Interview Framework

How to approach a system design interview — A step-by-step framework for SDE-3 / Senior Software Engineer interviews

Overview

System design interviews evaluate your ability to clarify ambiguity, reason about scale, make trade-offs, and design for failure. This framework gives you a repeatable structure so you spend time on high-value discussion instead of figuring out what to do next.

Typical duration: 45–60 minutes Your goals: Show structured thinking, ask the right questions, drive the conversation, and demonstrate senior-level judgment (trade-offs, cost, operations, resilience).

The Seven Phases

Phase

Time

Focus

1. Clarify requirements

5–10 min

Functional + non-functional; scope and constraints

2. Estimate scale

5 min

QPS, storage, bandwidth; back-of-envelope

3. High-level architecture

10–15 min

Components, data flow, boundaries

4. Identify bottlenecks

5 min

Where the system will break or slow down

5. Discuss trade-offs

5 min

Consistency vs availability, latency vs cost, etc.

6. Deep dive into components

15–20 min

1–2 components in detail (APIs, data model, scaling)

7. Scaling and failure handling

5–10 min

Horizontal scaling, failover, degradation

Phase 1: Clarify Requirements

Why it matters: Jumping into boxes and arrows before understanding the problem is the most common mistake. Senior engineers align on scope first.

Functional requirements

Core features: What are the 3–5 must-have features?
Users: Who uses the system (B2C, B2B, internal)?
Critical user journeys: e.g. “User shortens URL → later opens short URL → gets redirected.”
Out of scope (for now): Explicitly deprioritize (e.g. “No custom aliases in v1”).

Questions to ask:

“What’s in scope for this discussion—MVP or full product?”
“Who are the main users and what’s the most important flow?”
“Are there any features we should explicitly leave out?”

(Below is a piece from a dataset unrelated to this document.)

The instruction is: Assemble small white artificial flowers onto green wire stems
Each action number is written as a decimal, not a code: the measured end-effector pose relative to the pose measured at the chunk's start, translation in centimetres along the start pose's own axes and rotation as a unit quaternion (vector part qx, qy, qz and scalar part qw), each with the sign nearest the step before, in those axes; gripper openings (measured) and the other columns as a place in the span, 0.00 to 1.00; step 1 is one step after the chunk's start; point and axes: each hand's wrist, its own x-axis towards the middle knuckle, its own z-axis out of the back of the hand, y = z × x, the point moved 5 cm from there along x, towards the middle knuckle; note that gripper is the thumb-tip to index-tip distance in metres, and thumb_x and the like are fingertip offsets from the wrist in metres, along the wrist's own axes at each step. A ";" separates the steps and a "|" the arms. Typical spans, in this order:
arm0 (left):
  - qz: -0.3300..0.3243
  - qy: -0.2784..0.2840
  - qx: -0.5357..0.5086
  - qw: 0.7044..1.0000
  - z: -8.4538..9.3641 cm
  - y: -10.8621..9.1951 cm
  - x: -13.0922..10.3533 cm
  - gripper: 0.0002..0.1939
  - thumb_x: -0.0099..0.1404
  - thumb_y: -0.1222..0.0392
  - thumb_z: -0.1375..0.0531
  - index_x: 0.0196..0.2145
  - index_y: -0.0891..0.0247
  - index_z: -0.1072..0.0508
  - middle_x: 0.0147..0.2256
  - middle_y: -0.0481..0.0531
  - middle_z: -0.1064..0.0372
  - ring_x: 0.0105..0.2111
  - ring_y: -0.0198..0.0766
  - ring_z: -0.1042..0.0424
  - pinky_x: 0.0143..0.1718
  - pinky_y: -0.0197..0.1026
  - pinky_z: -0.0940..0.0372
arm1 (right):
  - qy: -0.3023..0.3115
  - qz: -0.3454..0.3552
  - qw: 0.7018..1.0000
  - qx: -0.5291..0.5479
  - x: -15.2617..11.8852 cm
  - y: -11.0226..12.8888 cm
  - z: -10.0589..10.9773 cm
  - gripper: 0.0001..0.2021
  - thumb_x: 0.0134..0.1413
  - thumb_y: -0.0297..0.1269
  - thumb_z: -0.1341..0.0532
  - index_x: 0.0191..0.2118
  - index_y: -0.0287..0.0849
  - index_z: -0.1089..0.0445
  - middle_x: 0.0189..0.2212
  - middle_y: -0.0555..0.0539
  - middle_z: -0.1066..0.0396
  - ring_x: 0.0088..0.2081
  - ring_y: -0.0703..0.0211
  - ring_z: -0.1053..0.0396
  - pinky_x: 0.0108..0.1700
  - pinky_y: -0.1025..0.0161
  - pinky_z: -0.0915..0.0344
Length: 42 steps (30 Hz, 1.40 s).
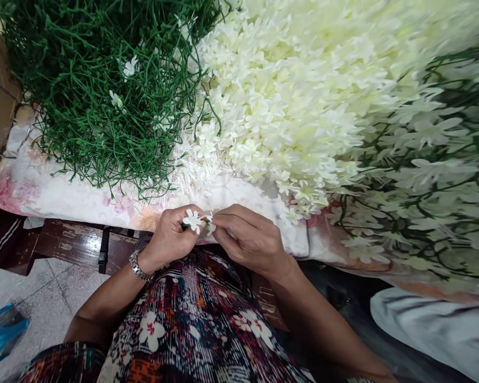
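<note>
We have a broad heap of white flowers (pixel 287 96) filling the middle and far right of the tabletop (pixel 75 199), which is covered in floral cloth. To its left lies a tangled mass of green stems (pixel 104 80), with a few white blossoms caught among them. On our right, flowered stems (pixel 435 175) spread over the edge, beside someone's pale clothing (pixel 427 330). Thin white fibres (pixel 195 178) lie between the green stems and the heap.

Our hands meet at the near edge, just above our lap. The left hand (pixel 173 236), with a watch (pixel 139 266) at its wrist, has its fingers curled closed, thumb against forefinger, gripping a short green stem (pixel 185 227). The right hand (pixel 251 236) brings thumb and fingertips together in a narrow pinch on a small blossom (pixel 211 225). Between the hands, beside the left thumb, a larger blossom (pixel 193 221) faces up.

We seem to be at a fine joining or adjusting step, with blossom and stem worked together at the fingertips; which of the two, we cannot tell. From here, the move calls for a steady left grip and a light, well-aligned right pinch, since pressing hard could bend the petals or the thin stem.
</note>
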 end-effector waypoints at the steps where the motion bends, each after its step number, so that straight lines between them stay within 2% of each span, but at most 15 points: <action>1: 0.000 0.003 -0.004 1.000 0.1 -0.1 -0.1 0.03 0.53 0.67 0.46 0.24 0.66 0.34 0.18 0.44 0.40 0.18 0.26 0.43 0.19 0.29 0.44 | -0.002 0.000 1.000 0.001 0.0 0.1 0.1 0.10 0.45 0.21 0.45 0.35 0.38 0.37 0.27 0.47 0.33 0.30 0.64 0.35 0.31 0.65 0.34; 4: 0.015 0.005 -0.025 1.000 0.3 -0.2 -0.2 0.03 0.53 0.66 0.45 0.26 0.66 0.32 0.21 0.46 0.38 0.20 0.27 0.41 0.21 0.30 0.42 | -0.011 0.015 1.000 -0.016 0.1 0.5 0.7 0.10 0.44 0.22 0.44 0.35 0.39 0.36 0.27 0.47 0.33 0.30 0.64 0.36 0.31 0.65 0.34; 8: 0.042 0.024 -0.063 0.997 0.3 -0.1 -0.3 0.04 0.54 0.64 0.45 0.25 0.66 0.32 0.17 0.43 0.42 0.17 0.25 0.44 0.18 0.29 0.46 | -0.018 0.055 0.997 -0.057 0.2 1.2 1.1 0.09 0.44 0.22 0.43 0.34 0.39 0.36 0.26 0.47 0.33 0.28 0.64 0.37 0.30 0.65 0.36; 12: 0.057 0.028 -0.082 0.995 0.3 0.1 -0.5 0.07 0.54 0.60 0.43 0.23 0.67 0.33 0.17 0.44 0.41 0.17 0.26 0.42 0.19 0.30 0.45 | -0.019 0.034 0.998 -0.040 0.4 1.2 1.3 0.09 0.45 0.24 0.44 0.35 0.40 0.36 0.26 0.47 0.33 0.29 0.64 0.36 0.31 0.64 0.36; 17: 0.022 0.008 -0.027 0.999 0.5 -0.4 -0.9 0.06 0.56 0.61 0.45 0.25 0.66 0.33 0.20 0.46 0.39 0.19 0.28 0.41 0.21 0.31 0.43 | -0.012 -0.025 0.999 0.036 0.7 1.0 1.5 0.08 0.45 0.24 0.44 0.34 0.39 0.36 0.26 0.47 0.34 0.29 0.64 0.36 0.30 0.66 0.35; 22: -0.010 0.001 0.049 0.999 0.4 -0.9 -0.9 0.05 0.56 0.64 0.46 0.26 0.66 0.33 0.20 0.46 0.39 0.20 0.27 0.42 0.22 0.30 0.45 | -0.028 -0.021 0.999 -0.012 0.6 1.1 1.4 0.08 0.44 0.23 0.44 0.33 0.40 0.36 0.25 0.47 0.34 0.28 0.64 0.37 0.29 0.65 0.36; 26: -0.026 -0.012 0.062 0.998 0.4 -0.9 -0.9 0.04 0.56 0.65 0.47 0.27 0.66 0.33 0.21 0.46 0.38 0.20 0.27 0.42 0.22 0.30 0.44 | -0.041 -0.020 0.998 -0.033 0.3 1.2 1.1 0.09 0.42 0.22 0.43 0.33 0.39 0.37 0.25 0.47 0.34 0.28 0.63 0.37 0.29 0.64 0.36; 29: -0.029 -0.024 0.074 0.997 0.4 -0.7 -1.0 0.03 0.56 0.66 0.46 0.27 0.66 0.33 0.21 0.46 0.38 0.20 0.27 0.41 0.22 0.30 0.44 | -0.053 -0.023 0.998 -0.023 0.2 1.2 1.0 0.10 0.42 0.21 0.43 0.33 0.39 0.38 0.24 0.47 0.34 0.27 0.64 0.37 0.28 0.65 0.36; 34: -0.044 -0.030 0.081 0.995 0.3 -0.6 -1.1 0.03 0.56 0.66 0.46 0.27 0.65 0.33 0.23 0.46 0.36 0.21 0.27 0.40 0.24 0.30 0.43 | -0.040 -0.072 0.996 0.025 0.2 0.7 0.7 0.07 0.44 0.22 0.44 0.31 0.39 0.38 0.23 0.48 0.35 0.26 0.65 0.37 0.28 0.66 0.37; 37: -0.034 -0.012 0.074 0.997 0.3 -0.5 -1.0 0.03 0.55 0.67 0.46 0.27 0.66 0.32 0.22 0.46 0.36 0.21 0.27 0.40 0.23 0.30 0.43 | -0.033 -0.070 0.996 0.034 0.2 0.7 0.6 0.07 0.45 0.22 0.45 0.31 0.39 0.38 0.23 0.49 0.34 0.26 0.66 0.37 0.28 0.67 0.37; 42: 0.014 0.042 0.073 0.996 0.3 -0.3 -0.7 0.07 0.53 0.71 0.47 0.28 0.66 0.30 0.21 0.45 0.36 0.21 0.27 0.40 0.22 0.29 0.44 | -0.037 -0.028 0.999 0.020 0.2 1.0 0.6 0.08 0.44 0.21 0.45 0.32 0.38 0.39 0.23 0.48 0.34 0.27 0.65 0.37 0.28 0.66 0.37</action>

Non-functional requirements

Use a simple checklist so you don’t forget dimensions:

Dimension

What to clarify

Performance

Latency (e.g. P99 < 200 ms), throughput (QPS), tail latency

Availability

Uptime target (e.g. 99.9%), planned maintenance, multi-region

Scalability

Growth (users, data, traffic), peak vs average (e.g. 3×)

Consistency

Strong vs eventual; read-after-write requirements

Durability

Can we lose data? RPO/RTO if applicable

Security

Auth, PII, compliance (GDPR, etc.)

Cost

Any rough budget or “optimize for cost” constraint?

Example (URL shortener):

“Redirect latency: P99 < 100 ms.”
“Availability: 99.99%.”
“We can accept eventual consistency for redirects; strong consistency for create.”
“URLs must not be lost once created.”

Output of this phase

Short list of must-have vs nice-to-have features.
Clear non-functional targets (latency, availability, scale, consistency).
Agreement on scope so you don’t over- or under-design.

Phase 2: Estimate Scale

Why it matters: Scale drives technology choices (single DB vs sharding, cache vs no cache, sync vs async). Show you think in numbers.

What to estimate

Traffic
- DAU/MAU or requests per day/month.
- Reads vs writes ratio (e.g. 100:1 for URL shortener).
- Peak QPS (e.g. 3× average).
Storage
- Record size and retention (e.g. 5 years).
- Total size and growth rate.
- Replication factor (e.g. 3×).
Bandwidth
- In/out per request and total (optional for first pass).

How to present

State assumptions clearly: “Assume 100M new URLs per month, 100:1 read:write.”
Do simple math on the whiteboard:
- Writes: 100M / (30 × 86,400) ≈ 40/s → peak ~120/s.
- Reads: 40 × 100 = 4,000/s → peak ~12,000/s.
Round to one significant figure for discussion: “~100 writes/s, ~10K reads/s.”

Output

Read QPS and write QPS (or equivalent).
Total storage and storage per node if relevant.
These numbers justify caching, sharding, and replication later.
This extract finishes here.